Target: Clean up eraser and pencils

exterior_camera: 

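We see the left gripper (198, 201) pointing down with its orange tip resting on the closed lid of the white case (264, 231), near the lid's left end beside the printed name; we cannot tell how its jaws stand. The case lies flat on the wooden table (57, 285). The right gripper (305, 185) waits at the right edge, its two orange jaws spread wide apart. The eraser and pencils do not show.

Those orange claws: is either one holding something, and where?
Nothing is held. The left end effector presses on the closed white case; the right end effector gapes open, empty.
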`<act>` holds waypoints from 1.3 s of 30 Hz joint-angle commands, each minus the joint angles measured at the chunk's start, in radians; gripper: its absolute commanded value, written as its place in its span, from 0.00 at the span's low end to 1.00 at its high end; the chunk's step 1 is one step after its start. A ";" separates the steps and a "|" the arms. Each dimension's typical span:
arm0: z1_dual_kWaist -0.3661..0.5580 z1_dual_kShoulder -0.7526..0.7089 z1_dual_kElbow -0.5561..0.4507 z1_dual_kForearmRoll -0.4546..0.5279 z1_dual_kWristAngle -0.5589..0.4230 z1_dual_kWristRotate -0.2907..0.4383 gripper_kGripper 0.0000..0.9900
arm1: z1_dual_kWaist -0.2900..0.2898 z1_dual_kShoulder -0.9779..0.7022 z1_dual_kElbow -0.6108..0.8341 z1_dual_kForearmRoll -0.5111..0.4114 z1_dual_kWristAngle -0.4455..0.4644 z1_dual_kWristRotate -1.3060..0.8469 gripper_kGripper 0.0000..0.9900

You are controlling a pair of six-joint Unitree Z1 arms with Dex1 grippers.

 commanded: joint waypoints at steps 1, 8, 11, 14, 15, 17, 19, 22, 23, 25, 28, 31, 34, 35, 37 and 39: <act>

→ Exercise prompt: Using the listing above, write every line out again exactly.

→ Task result:
Target: Clean up eraser and pencils

exterior_camera: 

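We see the left gripper (198, 201) pointing down with its orange tip resting on the closed lid of the white case (264, 231), near the lid's left end beside the printed name; we cannot tell how its jaws stand. The case lies flat on the wooden table (57, 285). The right gripper (305, 185) waits at the right edge, its two orange jaws spread wide apart. The eraser and pencils do not show.

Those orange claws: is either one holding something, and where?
Nothing is held. The left end effector presses on the closed white case; the right end effector gapes open, empty.
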`<act>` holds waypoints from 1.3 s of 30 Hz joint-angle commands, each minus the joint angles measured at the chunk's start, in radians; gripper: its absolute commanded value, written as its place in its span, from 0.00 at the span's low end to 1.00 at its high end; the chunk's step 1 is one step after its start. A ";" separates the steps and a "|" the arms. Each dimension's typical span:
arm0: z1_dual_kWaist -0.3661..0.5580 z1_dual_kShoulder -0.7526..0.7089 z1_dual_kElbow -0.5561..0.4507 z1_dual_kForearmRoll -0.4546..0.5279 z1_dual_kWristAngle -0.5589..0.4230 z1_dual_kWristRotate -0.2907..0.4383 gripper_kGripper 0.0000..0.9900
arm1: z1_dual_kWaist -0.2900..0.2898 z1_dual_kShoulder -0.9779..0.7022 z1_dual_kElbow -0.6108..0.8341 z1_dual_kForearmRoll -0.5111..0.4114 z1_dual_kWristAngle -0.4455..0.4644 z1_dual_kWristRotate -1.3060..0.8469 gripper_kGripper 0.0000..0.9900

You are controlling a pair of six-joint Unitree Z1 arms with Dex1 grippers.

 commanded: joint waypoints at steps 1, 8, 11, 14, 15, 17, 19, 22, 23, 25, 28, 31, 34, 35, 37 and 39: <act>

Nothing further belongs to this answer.